We are not the first small community to hear in Jesus’ words an invitation, a calling, a command to push against the bounds of our culture. The abolitionists here and in England heard the quiet urgency of Jesus’ call to love the neighbor – and to redefine neighbor – even when the vast majority of their fellow citizens found Biblical warrant for the status quo in scriptural passages telling slaves to be obedient. Successive waves of feminists found in Jesus’ boundary-breaking ministry with women a powerful calling to insist on the rights of women in the church and broader culture even when the vast majority found Biblical warrant for the status quo in scriptural passages telling women to keep silent.
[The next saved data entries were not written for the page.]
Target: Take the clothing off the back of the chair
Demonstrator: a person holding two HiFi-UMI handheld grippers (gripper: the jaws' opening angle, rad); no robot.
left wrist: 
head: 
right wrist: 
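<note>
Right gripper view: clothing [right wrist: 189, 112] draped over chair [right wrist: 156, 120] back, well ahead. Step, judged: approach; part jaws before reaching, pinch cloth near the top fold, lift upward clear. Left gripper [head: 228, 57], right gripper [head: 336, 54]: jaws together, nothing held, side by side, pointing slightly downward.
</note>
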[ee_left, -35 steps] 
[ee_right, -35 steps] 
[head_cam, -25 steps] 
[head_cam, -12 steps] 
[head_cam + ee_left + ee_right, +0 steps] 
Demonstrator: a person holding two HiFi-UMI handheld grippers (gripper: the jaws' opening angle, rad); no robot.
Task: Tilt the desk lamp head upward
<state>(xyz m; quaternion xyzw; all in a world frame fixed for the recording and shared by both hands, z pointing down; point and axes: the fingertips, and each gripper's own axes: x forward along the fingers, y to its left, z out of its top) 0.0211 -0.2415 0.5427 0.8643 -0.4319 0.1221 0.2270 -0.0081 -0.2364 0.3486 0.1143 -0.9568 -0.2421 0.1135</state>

During the height – and, more pointedly, the depths of the Civil Rights Movement, the image of Jesus at the welcome table brought encouragement to fear-filled groups watching churches burn across the South, even as so many powerful voices cited scripture to defend “a way of life” that oppressed millions.

In each case, small groups of faithful people lifted their voices to speak truth to power, and to tell in the bright light of day what they had discerned in the depths of their souls and in the quiet gatherings of their communities.

We stand in that same line of gentle, faithful people – trusting God’s never-failing love and boundless grace as we stand together to proclaim that love for all.

Of course, if we are to stand in the public square and proclaim this basic truth, we ought also stand before the mirror and be truthful with ourselves.

As Yvonne Delk wrote in Sojourners a while back, “Truth is the grasp that we have on the world around us; it is the understanding of who we are and who others are. If we are to boldly proclaim the good news, we must be armed with the authority of truth. This requires a clear analysis of our political, economic, and social situations and our personal conditions. If the diagnosis is not deep enough, not full enough, we will heal the wounds lightly. We will cry "peace, peace" when there is no peace.”[1]

That is why we begin worship in confession in our tradition. It reminds us that we cannot get from here to there but by the grace of God and by responding to that grace. We cannot get from the world as it is to the world as it could be except by the grace of God and by responding to that grace. We cannot get from our lives as they are to our lives as they could and should be except by the grace of God and by responding to that grace.

In the final analysis, this is the singular truth that we must lift to the light of day. So, as much as I’d like to see the General Assembly act favorably on our overture this week in San Jose, I am trusting the outcomes to God’s grace knowing that the arc is long but it bends toward justice.

God is not finished with us yet – individually or as a church or as a broader culture.

So I’m giving thanks this morning for the couples in California who’ve been able to get hitched this month; I’m asking God’s blessings on them; and I’m asking God’s blessings on us as we try together to lift up to the light of day the small, quiet truth that the love and justice of the gospel of Jesus Christ knows no bounds.



[1] Yvonne V. Delk, “The Authority of Truth” Sojourners.